Mettere il problema in prospettiva è purtroppo tutt’altro che semplice e sicuramente per venirne a capo sarà necessario pretendere maggiore trasparenza da parte delle aziende e dal commercio locale. Per ora l’unico, piccolo passo avanti si è compiuto con l’istituzione di regole che, anche se in grosso ritardo, sono indirizzate a tutelare la produzione sostenibile. Come quelle stabilite dalla Roundtable on Sustainable Palm Oil, un organo tenuto a certificare l’olio prodotto (appunto) in modalità più rispettosa dell’ambiente. Uno strumento ancora molto debole e arbitrario, probabilmente a rischio di strumentalizzazione, ma che per ora segna la via più percorribile.
Nel frattempo, va detto che a dispetto degli sforzi del Wwf, Greenpeace, e di iniziative locali, come quella promossa dal Fatto Alimentare (e portata in Parlamento da alcuni esponenti del Movimento 5 Stelle), che chiede l’abolizione dell’olio di palma dal mercato del cibo, gli enti internazionali deputati al controllo, come la Fao, non si sono (a oggi) ancora espressi negativamente sulla questione, se non spingendo verso un’agricoltura più sostenibile.

UNA STORIA DI DIRITTI VIOLATI
Al di là del dibattito scientifico, possiamo anche decidere di attaccare la produzione dell’olio di palma, e di boicottarlo, anche esclusivamente per motivi etici, in conseguenza alle ripercussioni della monocoltura sulle popolazioni locali. Si racconta di espropriazione dei contadini dalle proprie terre, di deportazione di interi villaggi, di sfruttamento, di totale assenza di condizioni di sicurezza sull’ambiente di lavoro. Una lotta giusta e sacrosanta.

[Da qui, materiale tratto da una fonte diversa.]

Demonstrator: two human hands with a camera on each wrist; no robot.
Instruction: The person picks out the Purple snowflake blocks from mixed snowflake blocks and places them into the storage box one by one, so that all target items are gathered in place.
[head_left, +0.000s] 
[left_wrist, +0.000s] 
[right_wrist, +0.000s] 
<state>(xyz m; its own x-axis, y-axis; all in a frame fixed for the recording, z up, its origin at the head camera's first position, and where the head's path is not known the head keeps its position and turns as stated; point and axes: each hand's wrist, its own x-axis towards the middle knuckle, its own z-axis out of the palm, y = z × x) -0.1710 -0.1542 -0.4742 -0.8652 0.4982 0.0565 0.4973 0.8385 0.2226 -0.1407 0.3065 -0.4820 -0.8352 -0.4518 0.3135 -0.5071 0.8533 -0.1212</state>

Ma forse un po’ ingenua. Già, perché presuppone che se anziché di palme si trattasse di girasoli, barbabietole, caffè, tabacco o di qualsiasi altro prodotto, il trattamento sarebbe diverso, forse migliore. Come se il rispetto delle leggi e le politiche di non-sfruttamento dipendessero dal prodotto, anziché dalle persone che vi si nascondono dietro.